> **TASK TO COMPLETE**:
Report every line from the following entries that contains the string "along".

> **RECORDS SUPPLIED**:

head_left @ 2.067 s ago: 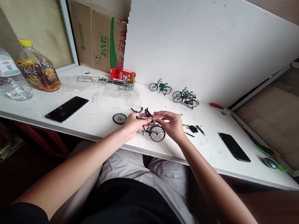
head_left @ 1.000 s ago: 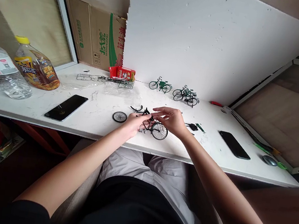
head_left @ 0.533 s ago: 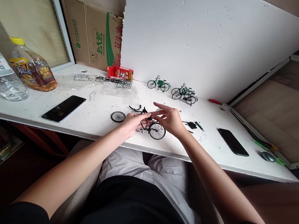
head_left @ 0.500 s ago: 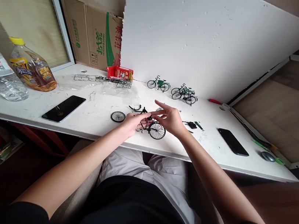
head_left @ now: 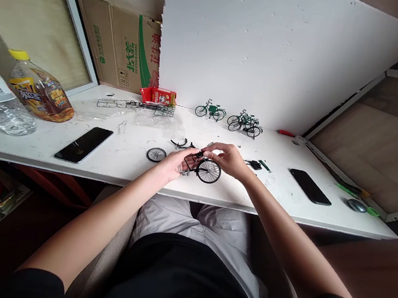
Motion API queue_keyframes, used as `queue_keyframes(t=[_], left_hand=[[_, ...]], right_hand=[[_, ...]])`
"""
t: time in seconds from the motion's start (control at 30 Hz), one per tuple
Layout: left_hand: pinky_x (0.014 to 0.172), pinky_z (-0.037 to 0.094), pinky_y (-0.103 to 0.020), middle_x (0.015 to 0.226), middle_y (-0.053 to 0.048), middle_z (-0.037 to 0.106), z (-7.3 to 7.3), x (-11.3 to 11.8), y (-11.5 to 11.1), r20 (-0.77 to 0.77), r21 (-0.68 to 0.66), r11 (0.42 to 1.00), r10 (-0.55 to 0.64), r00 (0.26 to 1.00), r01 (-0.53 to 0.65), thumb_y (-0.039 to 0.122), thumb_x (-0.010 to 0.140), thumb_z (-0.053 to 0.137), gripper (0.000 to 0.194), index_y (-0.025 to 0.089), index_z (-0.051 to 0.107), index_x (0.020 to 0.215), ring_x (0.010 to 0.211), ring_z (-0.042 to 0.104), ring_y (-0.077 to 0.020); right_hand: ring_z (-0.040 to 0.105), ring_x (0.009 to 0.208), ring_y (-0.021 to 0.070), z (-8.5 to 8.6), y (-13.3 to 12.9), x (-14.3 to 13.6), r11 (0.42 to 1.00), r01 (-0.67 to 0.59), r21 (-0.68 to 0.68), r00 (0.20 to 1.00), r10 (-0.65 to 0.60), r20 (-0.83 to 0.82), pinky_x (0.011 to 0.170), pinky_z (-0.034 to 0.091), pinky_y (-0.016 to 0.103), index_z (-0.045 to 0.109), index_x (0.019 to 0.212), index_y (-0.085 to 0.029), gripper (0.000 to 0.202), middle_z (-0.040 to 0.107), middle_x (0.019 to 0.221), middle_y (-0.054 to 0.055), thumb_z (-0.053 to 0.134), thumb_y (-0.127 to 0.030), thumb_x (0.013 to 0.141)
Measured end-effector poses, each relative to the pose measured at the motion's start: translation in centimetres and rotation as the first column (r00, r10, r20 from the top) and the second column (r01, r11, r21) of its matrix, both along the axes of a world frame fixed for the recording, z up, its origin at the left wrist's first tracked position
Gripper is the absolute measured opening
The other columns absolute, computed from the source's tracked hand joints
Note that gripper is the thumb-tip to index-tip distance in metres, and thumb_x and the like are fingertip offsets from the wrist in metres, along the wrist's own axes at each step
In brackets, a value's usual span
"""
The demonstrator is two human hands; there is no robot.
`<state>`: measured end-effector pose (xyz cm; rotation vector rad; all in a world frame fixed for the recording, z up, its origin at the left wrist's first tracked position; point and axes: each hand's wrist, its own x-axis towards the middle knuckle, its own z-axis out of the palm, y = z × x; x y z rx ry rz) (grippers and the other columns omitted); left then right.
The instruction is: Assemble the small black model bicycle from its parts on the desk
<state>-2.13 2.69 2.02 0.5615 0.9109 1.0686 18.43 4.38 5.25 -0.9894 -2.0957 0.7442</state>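
Observation:
A black model bicycle [head_left: 208, 171], with one spoked wheel fitted, is held just above the front of the white table. My left hand [head_left: 175, 162] grips its frame from the left, fingers behind it and thumb on top. My right hand [head_left: 229, 159] pinches at the upper part near the seat, thumb and fingertips together; any small part between them is hidden. A loose spoked wheel [head_left: 156, 154] lies left of my left hand. Behind the hands rests a curved black part [head_left: 178, 142]. Small black and green pieces [head_left: 256, 165] lie right of my right hand.
Assembled model bicycles [head_left: 210, 109] stand at the back by the white board. Plastic part frames [head_left: 134, 106] and a red packet [head_left: 158, 96] lie back left. One phone [head_left: 84, 144] is left, another phone [head_left: 310, 187] right. Two bottles [head_left: 40, 87] occupy the left end.
The outstretched index finger of my right hand has curled down toward the bicycle. My left hand still holds the bicycle, which has barely moved.

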Motion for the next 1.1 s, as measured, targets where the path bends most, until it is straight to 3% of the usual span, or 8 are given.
queue_keyframes(t=[0.33,0.87,1.1], left_hand=[[0.068,0.054,-0.022,0.086,-0.005,0.082,-0.87,-0.10,0.51,0.009,0.005,1.000,0.001,1.000,-0.001,0.018,0.080,0.086,0.010,0.017,0.080,0.089,0.070,0.074,-0.0128],[0.068,0.053,-0.023,0.078,-0.004,0.080,-0.03,0.08,-0.11,-0.031,-0.015,1.000,-0.023,0.999,0.022,0.015,0.083,0.080,0.003,0.016,0.078,0.083,0.065,0.071,-0.0120],[0.068,0.054,-0.023,0.082,-0.005,0.080,-0.50,-0.11,0.03,-0.022,0.009,0.999,-0.032,0.999,0.032,0.016,0.083,0.081,0.004,0.015,0.079,0.086,0.066,0.072,-0.0125]], right_hand=[[0.073,0.089,0.0217,0.02,-0.28,-0.06,0.991,0.011,0.136,0.996,-0.023,0.081,0.067,0.055,0.030,0.084,0.104,-0.020,0.036,0.081,0.104,0.011,0.072,-0.054,0.099],[0.072,0.089,0.0233,0.68,-0.54,-0.13,0.984,-0.061,0.166,0.994,0.044,0.104,0.074,0.060,0.037,0.084,0.097,-0.022,0.032,0.081,0.098,0.011,0.073,-0.051,0.098],[0.072,0.092,0.0230,0.61,-0.44,0.09,0.978,-0.089,0.188,0.989,0.064,0.137,0.078,0.061,0.037,0.084,0.100,-0.023,0.033,0.081,0.100,0.010,0.070,-0.052,0.101]])
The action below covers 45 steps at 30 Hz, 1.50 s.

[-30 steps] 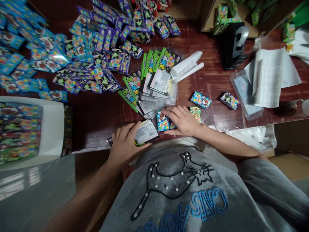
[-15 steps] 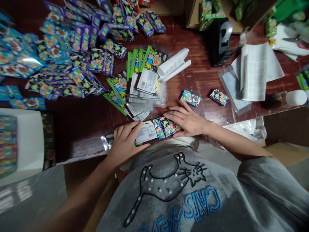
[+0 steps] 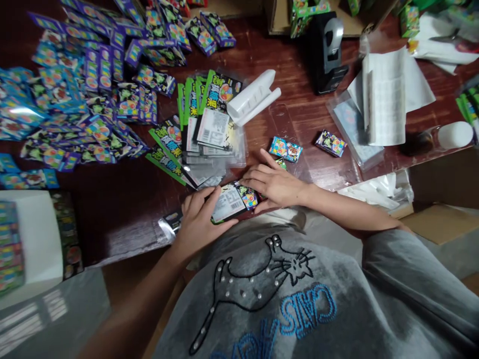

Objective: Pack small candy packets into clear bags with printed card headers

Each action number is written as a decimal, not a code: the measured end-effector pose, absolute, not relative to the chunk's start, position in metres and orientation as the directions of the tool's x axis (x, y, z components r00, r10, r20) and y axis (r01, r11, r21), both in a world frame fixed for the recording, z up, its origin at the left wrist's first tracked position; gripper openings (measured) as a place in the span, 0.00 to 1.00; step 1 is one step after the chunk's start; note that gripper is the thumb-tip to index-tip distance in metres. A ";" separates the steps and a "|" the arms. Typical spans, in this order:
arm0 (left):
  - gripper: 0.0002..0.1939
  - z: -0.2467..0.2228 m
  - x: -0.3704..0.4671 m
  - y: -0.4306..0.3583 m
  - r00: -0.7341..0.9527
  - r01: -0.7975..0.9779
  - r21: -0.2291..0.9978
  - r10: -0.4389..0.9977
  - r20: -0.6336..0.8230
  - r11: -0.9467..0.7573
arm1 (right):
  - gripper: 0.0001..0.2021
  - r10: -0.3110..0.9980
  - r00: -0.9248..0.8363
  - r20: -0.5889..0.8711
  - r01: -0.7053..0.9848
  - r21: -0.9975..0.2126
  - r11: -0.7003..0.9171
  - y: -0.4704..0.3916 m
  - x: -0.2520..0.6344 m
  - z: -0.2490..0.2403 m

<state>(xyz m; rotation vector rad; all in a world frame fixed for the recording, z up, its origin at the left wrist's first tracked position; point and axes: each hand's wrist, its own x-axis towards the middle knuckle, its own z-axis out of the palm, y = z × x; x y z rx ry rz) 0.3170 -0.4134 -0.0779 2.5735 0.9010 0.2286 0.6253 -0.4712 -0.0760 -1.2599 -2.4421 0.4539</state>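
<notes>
My left hand (image 3: pixel 200 214) is closed around a flat plastic sleeve with a printed label card (image 3: pixel 227 202) at the table's front edge. Its shiny end sticks out left of the wrist. Fingers and thumb of my right hand (image 3: pixel 275 183) grip a row of small candy boxes against the sleeve's right end. Of that row, a purple-black candy box (image 3: pixel 248 196) shows beside the label; the others are mostly under the hand. Behind my right fingers a bit of a green box (image 3: pixel 280 163) shows. A blue candy box (image 3: pixel 286 149) and another purple-black box (image 3: pixel 331 143) lie loose beyond.
Overlapping printed sleeves (image 3: pixel 213 127) lie ahead, beside a curled white paper (image 3: pixel 252 97). Heaped purple and blue boxes (image 3: pixel 101 107) fill the left. On the right are a black tape dispenser (image 3: pixel 327 55), white sheets (image 3: pixel 384 97) and a white-capped bottle (image 3: pixel 454 134).
The blue box between label and purple-black box has gone from sight; the purple-black box now sits against the label. My right hand has closed in on my left. The whole view has shifted slightly.
</notes>
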 end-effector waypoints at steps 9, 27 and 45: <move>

> **RESPONSE TO THE TASK**:
Measured end-effector poses, each relative to the pose measured at the motion's start: translation in centimetres and rotation as the first column (r00, r10, r20 from the top) and the second column (r01, r11, r21) of its matrix, both along the axes of a world frame fixed for the recording, z up, its origin at the left wrist's first tracked position
Note that gripper is the thumb-tip to index-tip distance in metres, and thumb_x and the like are fingertip offsets from the wrist in metres, along the wrist's own axes at each step

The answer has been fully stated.